14. Kondisi sosial, ekonomi, budaya yang mengalami perubahan kearah perkembangan minat, sikap, harapan dan kemampuan berpengaruh dalam proses pengambilan keputusan karir dan merupakan bagian dari proses perkembangan karir dalam perencanaan hidup (life planning), namun belum diteliti pada siswa SMA Negeri 1 Cangkringan.

C. Batasan Masalah

Berdasarkan masalah yang teridentifikasi di atas dan melihat adanya keterbatasan peneliti maka penelitian ini difokuskan untuk mengkaji permasalahan di atas khususnya menyangkut butir permasalahan 2, 6, 7, 9, 12, 13.

D. Rumusan Masalah Penelitian

Berdasarkan latar belakang dan identifikasi masalah, maka permasalahan penelitian ini dirumuskan sebagai berikut:

1. Seberapa baik kematangan karir siswa kelas XI SMA N 1 Cangkringan berdasarkan status ekonomi orang tua?

2. Berdasarkan analisis capaian skor butir pengukuran kematangan karir, dalam hal-hal apa kematangan karir siswa belum optimal?

3. Adakah perbedaan kematangan karir siswa kelas XI ditinjau dari tingkat ekonomi orang tua di SMA Negeri 1 Cangkringan Tahun Ajaran 2020/2021?

12 E. Tujuan Penelitian

Penelitian ini mempunyai tujuan untuk:

1. Mengkategorisasi tingkat kematangan karir siswa kelas XI SMA N 1 Cangkringan berdasarkan status ekonomi orang tua

2. Mengidentifikasi butir-butir pengukuran kematangan karir yang capaian skornya rendah

3. Menganalisis perbedaan kematangan karir siswa kelas XI ditinjau dari status ekonomi orang tua di SMA Negeri 1 Cangkringan Tahun Ajaran 2020/2021

F. Manfaat Penelitian

1. Manfaat Teoritis

Penelitian ini diharapkan memberi informasi dan pengetahuan tambahan dalam institusi pendidikan khususnya dalam bidang Bimbingan dan Konseling, mengenai kematangan karir.

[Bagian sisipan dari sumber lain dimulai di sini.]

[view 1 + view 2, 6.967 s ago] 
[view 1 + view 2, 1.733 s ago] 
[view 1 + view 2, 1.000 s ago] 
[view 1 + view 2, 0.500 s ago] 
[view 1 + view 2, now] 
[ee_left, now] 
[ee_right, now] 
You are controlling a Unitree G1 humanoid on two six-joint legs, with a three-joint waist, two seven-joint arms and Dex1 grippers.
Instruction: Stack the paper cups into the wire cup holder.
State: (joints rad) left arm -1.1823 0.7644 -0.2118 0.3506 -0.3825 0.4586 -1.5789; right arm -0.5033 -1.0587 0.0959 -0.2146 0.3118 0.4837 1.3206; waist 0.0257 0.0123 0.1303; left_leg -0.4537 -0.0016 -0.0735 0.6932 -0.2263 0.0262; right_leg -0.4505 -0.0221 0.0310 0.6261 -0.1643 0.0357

2. Manfaat Praktis a. Bagi Sekolah

Hasil penelitian ini diharapkan dapat memberikan informasi dan Pengetahuan kepada staf pendidik supaya membangun kurikulum, yang menarik dalam membantu siswa kelas XI SMA N 1 Cangkringan mengenai kematangan karir.

b. Bagi Siswa

Hasil penelitian ini agar dapat bermanfaat bagi siswa kelas XI dalam kematangan karir mereka di masa depan. Berintrospeksi untuk

13

memetakan tingkat kematangan karir agar memiliki cara untuk mematangkan karirnya.

c. Bagi Peneliti

Peneliti dapat menambah ilmu pengetahuan baru mengenai kematangan karir pada usia remaja berdasarkan status ekonomi orang tua.

d. Bagi Peneliti lain

Peneliti lain dapat menambah ilmu, wawasan dan menjadi referensi.

G. Batasan Istilah

Beberapa istilah yang muncul dalam judul penelitian ini didefinisikan sebagai berikut:

1. Kematangan karir adalah keberhasilan seseorang dalam menjalankan tugas perkembangan karir yang meliputi tahapan dari perencanaan karir hingga sampai keputusan karir.

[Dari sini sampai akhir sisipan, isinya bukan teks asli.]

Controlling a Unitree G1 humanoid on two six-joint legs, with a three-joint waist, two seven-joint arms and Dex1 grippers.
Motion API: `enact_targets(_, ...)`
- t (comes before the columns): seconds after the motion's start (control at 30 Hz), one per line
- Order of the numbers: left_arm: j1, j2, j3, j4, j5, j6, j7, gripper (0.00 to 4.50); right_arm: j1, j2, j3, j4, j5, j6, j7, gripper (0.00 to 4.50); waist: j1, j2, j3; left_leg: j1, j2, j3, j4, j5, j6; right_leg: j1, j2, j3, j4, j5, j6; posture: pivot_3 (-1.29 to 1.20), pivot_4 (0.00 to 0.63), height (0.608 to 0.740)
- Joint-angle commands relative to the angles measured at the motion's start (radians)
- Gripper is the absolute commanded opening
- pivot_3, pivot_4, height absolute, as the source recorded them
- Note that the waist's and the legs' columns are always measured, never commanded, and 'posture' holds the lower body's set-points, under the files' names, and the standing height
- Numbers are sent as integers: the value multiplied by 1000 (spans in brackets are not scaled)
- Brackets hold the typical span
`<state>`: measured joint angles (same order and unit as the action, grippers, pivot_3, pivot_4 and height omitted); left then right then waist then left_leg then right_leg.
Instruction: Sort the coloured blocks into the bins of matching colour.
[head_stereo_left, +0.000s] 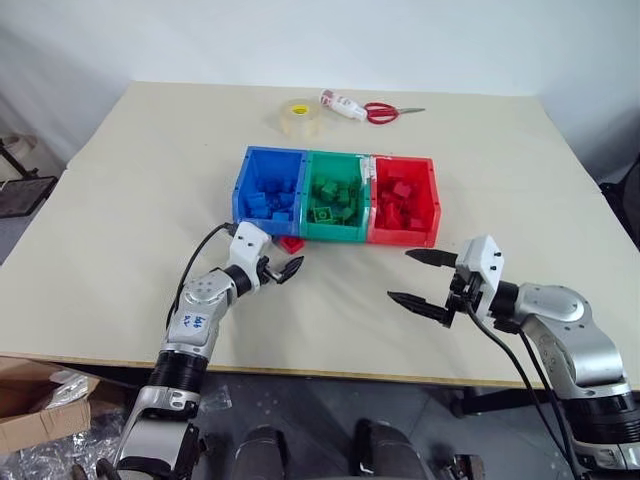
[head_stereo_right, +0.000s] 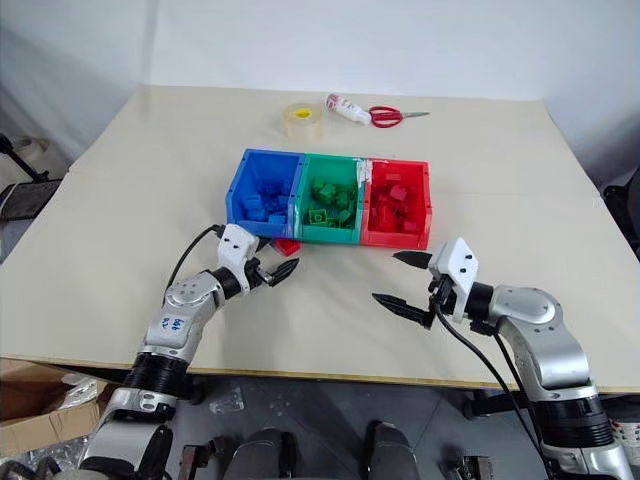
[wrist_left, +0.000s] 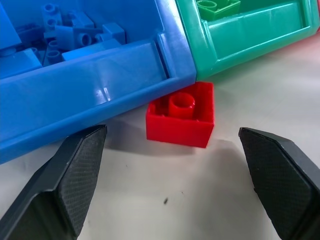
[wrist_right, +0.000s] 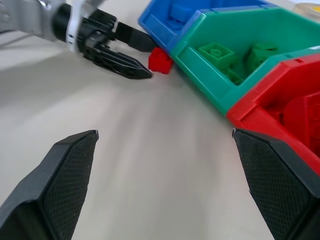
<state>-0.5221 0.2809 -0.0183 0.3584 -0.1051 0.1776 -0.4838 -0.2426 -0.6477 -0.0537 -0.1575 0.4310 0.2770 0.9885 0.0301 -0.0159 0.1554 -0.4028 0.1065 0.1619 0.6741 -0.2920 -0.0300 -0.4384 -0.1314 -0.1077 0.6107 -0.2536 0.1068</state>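
Three joined bins stand mid-table: blue (head_stereo_left: 268, 153), green (head_stereo_left: 338, 156) and red (head_stereo_left: 402, 236), each holding several blocks of its own colour. One red block (head_stereo_left: 292, 243) lies on the table against the front of the blue bin (wrist_left: 90, 100), by its joint with the green bin (wrist_left: 250, 37). My left gripper (head_stereo_left: 285, 264) is open just short of this red block (wrist_left: 181, 115), a finger to each side and nothing between them. My right gripper (head_stereo_left: 399, 275) hangs open and holds nothing in front of the red bin (wrist_right: 270, 105).
At the table's far side lie a roll of clear tape (head_stereo_left: 299, 117), a small white bottle (head_stereo_left: 340, 104) and red-handled scissors (head_stereo_left: 383, 112). The table's front edge (head_stereo_left: 330, 372) runs just below both arms.
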Motion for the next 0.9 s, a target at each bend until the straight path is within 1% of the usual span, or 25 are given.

2. Remaja adalah seseorang yang berada pada masa transisi menentukan keputusan karir. Remaja dalam penelitian ini berusia 16-18 tahun yaitu siswa kelas XI SMA N 1 Cangkringan.

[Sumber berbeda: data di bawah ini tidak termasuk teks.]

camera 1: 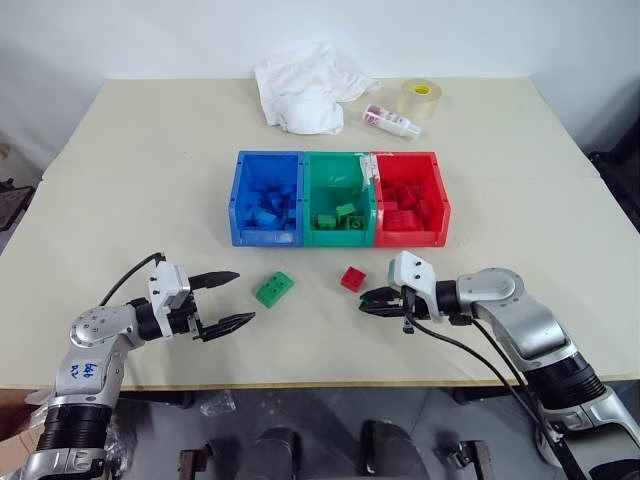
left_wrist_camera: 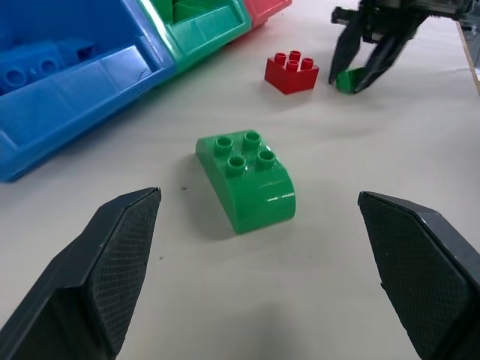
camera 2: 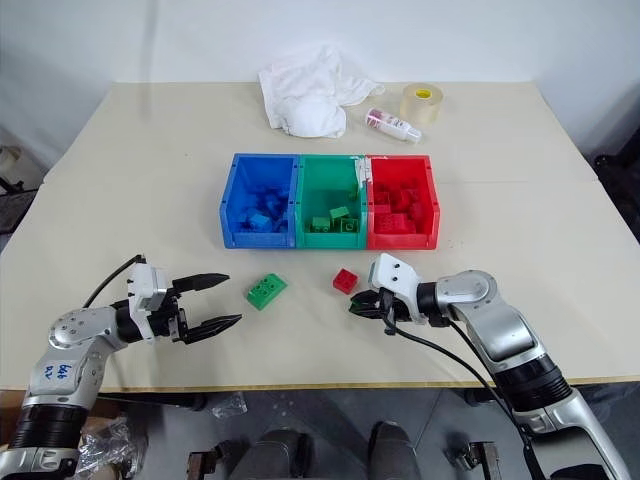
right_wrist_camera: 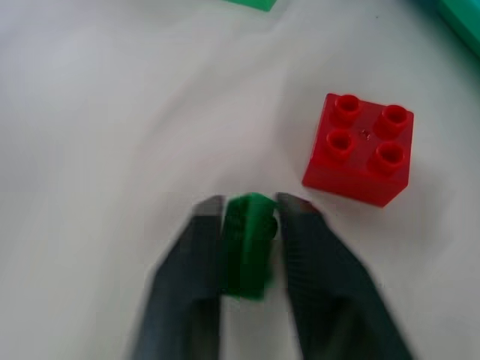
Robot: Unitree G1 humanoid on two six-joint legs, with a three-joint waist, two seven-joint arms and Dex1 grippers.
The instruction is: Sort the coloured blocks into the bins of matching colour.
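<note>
Three joined bins stand mid-table: blue [camera 1: 237, 205], green [camera 1: 338, 158] and red [camera 1: 441, 205], each with blocks of its own colour inside. In front of them lie a green curved block [camera 1: 273, 289] and a red square block [camera 1: 353, 278]. My left gripper [camera 1: 245, 296] is open, level, pointing at the green curved block [left_wrist_camera: 247, 180] from its left and not touching it. Just right of the red block [right_wrist_camera: 360, 150], my right gripper [camera 1: 364, 302] is shut on a small green block [right_wrist_camera: 247, 247] at the table surface.
At the back of the table lie a white cloth [camera 1: 305, 85], a roll of clear tape [camera 1: 420, 98] and a small pink-and-white bottle [camera 1: 392, 120]. The table's front edge runs just below both grippers.
</note>
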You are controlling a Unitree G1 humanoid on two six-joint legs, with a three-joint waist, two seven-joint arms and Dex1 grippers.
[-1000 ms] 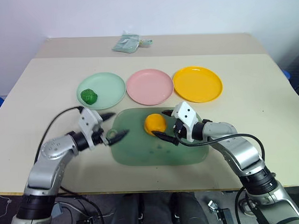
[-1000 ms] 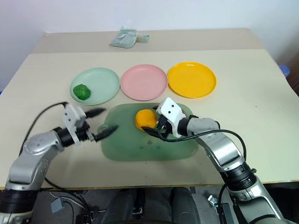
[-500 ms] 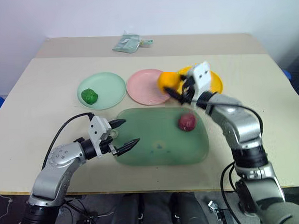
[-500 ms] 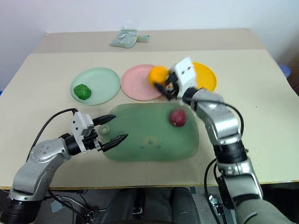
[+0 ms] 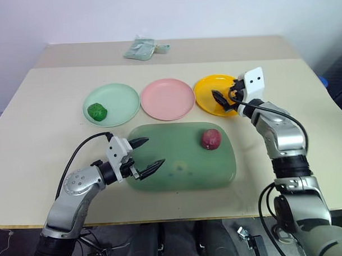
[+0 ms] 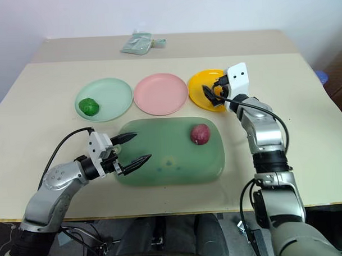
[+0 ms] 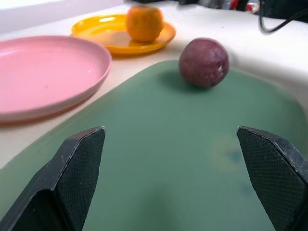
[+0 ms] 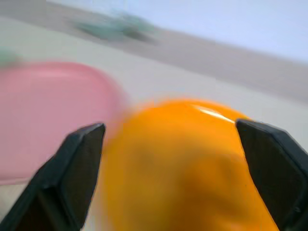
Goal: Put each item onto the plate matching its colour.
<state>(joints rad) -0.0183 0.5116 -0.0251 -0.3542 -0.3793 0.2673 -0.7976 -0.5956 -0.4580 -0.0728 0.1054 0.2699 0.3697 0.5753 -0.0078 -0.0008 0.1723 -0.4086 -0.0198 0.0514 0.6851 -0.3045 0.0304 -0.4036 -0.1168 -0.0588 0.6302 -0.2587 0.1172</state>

3. Orang tua adalah sosok pendamping anak dalam mengambil keputusan untuk masa depan selain itu juga sebagai pemenuhan kebutuhan pendidikan bagi anaknya.

4. Status sosial ekonomi orang tua adalah status yang dimiliki oleh orang tua di dalam suatu masyarakat. Aspek yang mempengaruhi status sosial ekonomi orang tua diantaranya pendidikan, jenis pekerjaan, dan pendapatan.